BQCD with GPI: A case study

We compare the BQCD performance, a typical high performance computer application, using either the MPI or the Fraunhofer GPI communication library. In our analysis, we focus on the BQCD performance critical part covering 50 percent of the total program run-time. This is given by the computation of a four-dimensional nearest neighbor stencil operator in a domain decomposed simulation volume. Hence, BQCD is a typical representative for the broad class of stencil algorithms. In order to obtain optimal speedup, we overlap the communication with the computation and analyse the resulting run-times on two test systems. We introduce the overlap efficiency as a measure for the communication library's ability to overlap the communication with the computation.

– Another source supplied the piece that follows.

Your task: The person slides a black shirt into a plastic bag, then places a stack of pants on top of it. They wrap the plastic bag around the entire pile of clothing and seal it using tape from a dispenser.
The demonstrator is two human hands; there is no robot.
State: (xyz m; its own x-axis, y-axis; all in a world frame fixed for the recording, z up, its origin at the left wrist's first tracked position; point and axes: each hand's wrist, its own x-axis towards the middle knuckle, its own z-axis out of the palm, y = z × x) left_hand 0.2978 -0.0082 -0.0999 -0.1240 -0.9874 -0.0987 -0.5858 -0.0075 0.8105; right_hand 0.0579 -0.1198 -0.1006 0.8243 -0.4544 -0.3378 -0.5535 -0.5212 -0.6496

In the regime in which the raw communication latency is less than the raw computational time, the overlap efficiency should be equal to one. This regime depends on the problem size and on the number of used cores. Deviations from one show possible interferences of communication and computation induced by the communication library. Side effects which disturb the scalability in practice. As result, we find that GPI has overlap efficiency equal to one, i.e. it allows for perfect overlap and ideal scalability. The total runtime is equal to the time spent for the pure computation. For the same communication pattern, MPI has overlap efficiency less than one. It cannot hide the communication completely which results in a worse scalability in general. The GPI speedups in comparison with the equivalent MPI implementation are of the order of 20-30 percent.